[POC] verifying UTF-8 using SIMD instructions - Mailing list pgsql-hackers

From John Naylor
Subject [POC] verifying UTF-8 using SIMD instructions
Date
Msg-id CAFBsxsEV_SzH+OLyCiyon=iwggSyMh_eF6A3LU2tiWf3Cy2ZQg@mail.gmail.com
Whole thread Raw
Responses Re: [POC] verifying UTF-8 using SIMD instructions
List pgsql-hackers
Hi,

As of b80e10638e3, there is a new API for validating the encoding of strings, and one of the side effects is that we have a wider choice of algorithms. For UTF-8, it has been demonstrated that SIMD is much faster at decoding [1] and validation [2] than the standard approach we use.

It makes sense to start with the ascii subset of UTF-8 for a couple reasons. First, ascii is very widespread in database content, particularly in bulk loads. Second, ascii can be validated using the simple SSE2 intrinsics that come with (I believe) any x64-64 chip, and I'm guessing we can detect that at compile time and not mess with runtime checks. The examples above using SSE for the general case are much more complicated and involve SSE 4.2 or AVX.

Here are some numbers on my laptop (MacOS/clang 10 -- if the concept is okay, I'll do Linux/gcc and add more inputs). The test is the same as Heikki shared in [3], but I added a case with >95% Chinese characters just to show how that compares to the mixed ascii/multibyte case.

master:

 chinese | mixed | ascii
---------+-------+-------
    1081 |   761 |   366

patch:

 chinese | mixed | ascii
---------+-------+-------
    1103 |   498 |    51

The speedup in the pure ascii case is nice.

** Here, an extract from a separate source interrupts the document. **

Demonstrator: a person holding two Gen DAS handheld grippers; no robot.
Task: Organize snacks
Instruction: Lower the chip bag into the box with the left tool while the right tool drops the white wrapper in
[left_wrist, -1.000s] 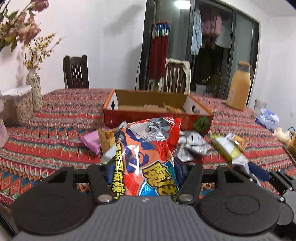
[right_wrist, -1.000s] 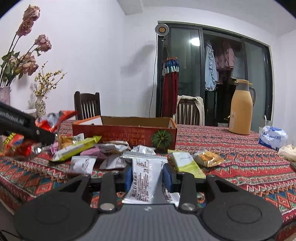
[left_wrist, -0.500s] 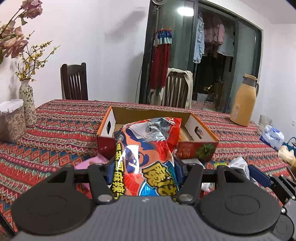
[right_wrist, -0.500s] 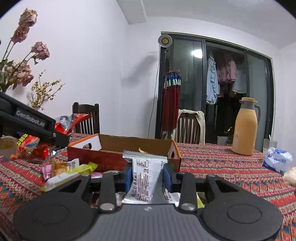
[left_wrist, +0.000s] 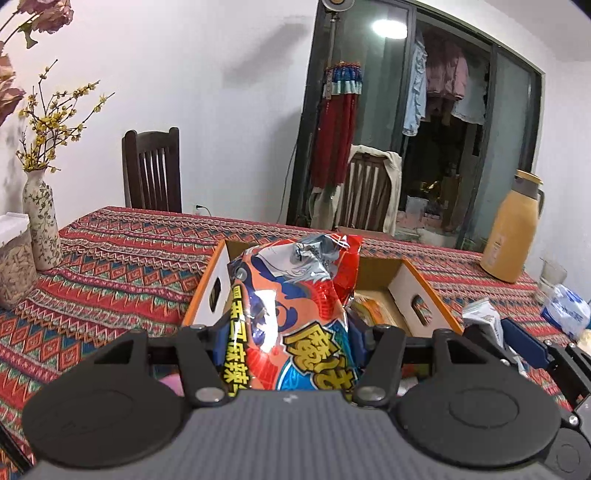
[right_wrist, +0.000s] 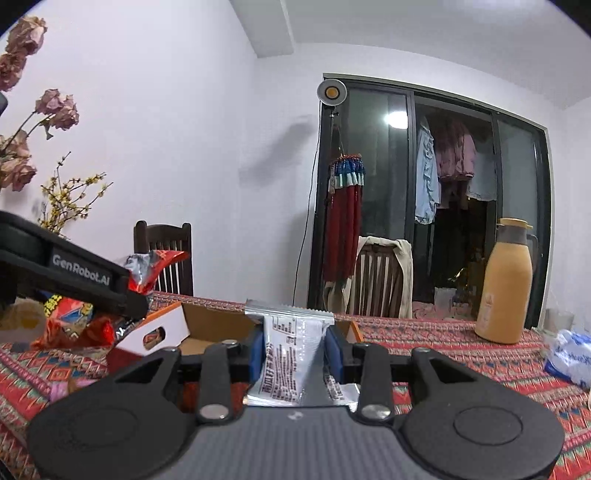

In the attached POC, I just have a pro forma portability stub, and left full portability detection for later. The fast path is inlined inside pg_utf8_verifystr(). I imagine the ascii fast path could be abstracted into a separate function to which is passed a function pointer for full encoding validation. That would allow other encodings with strict ascii subsets to use this as well, but coding that abstraction might be a little messy, and b80e10638e3 already gives a performance boost over PG13.

I also gave a shot at doing full UTF-8 recognition using a DFA, but so far that has made performance worse. If I ever have more success with that, I'll add that in the mix.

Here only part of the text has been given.